Provided material »
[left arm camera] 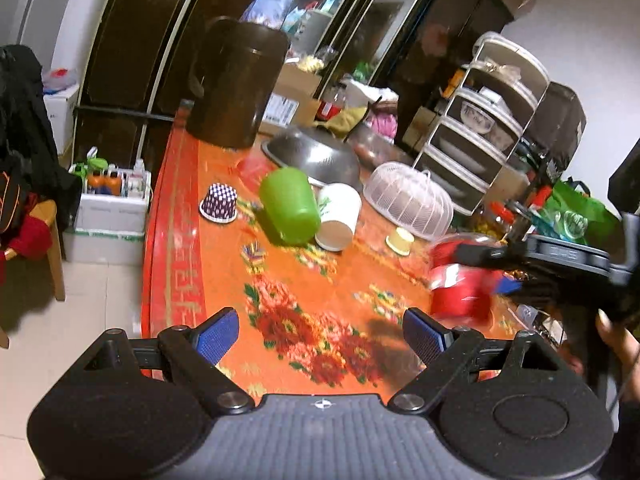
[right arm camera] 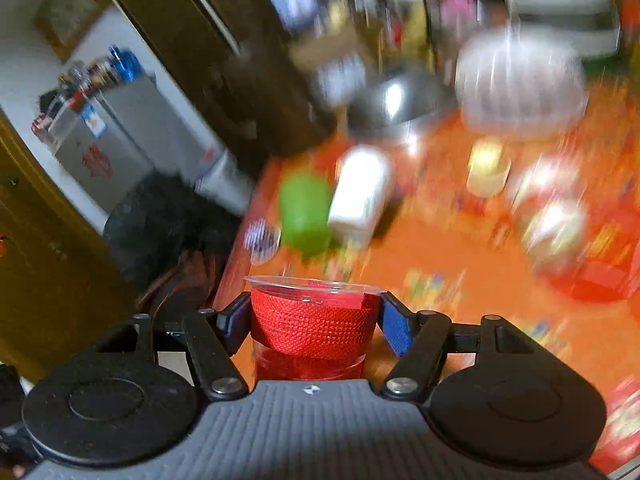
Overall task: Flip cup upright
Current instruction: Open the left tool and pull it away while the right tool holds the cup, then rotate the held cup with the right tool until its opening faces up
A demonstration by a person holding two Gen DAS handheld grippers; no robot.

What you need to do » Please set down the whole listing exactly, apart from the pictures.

Problem solution »
[left arm camera] 
[right arm camera] 
Overall task: Flip cup upright
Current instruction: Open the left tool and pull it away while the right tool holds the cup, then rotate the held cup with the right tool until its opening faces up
A demonstration by a person holding two Gen DAS handheld grippers; no robot.

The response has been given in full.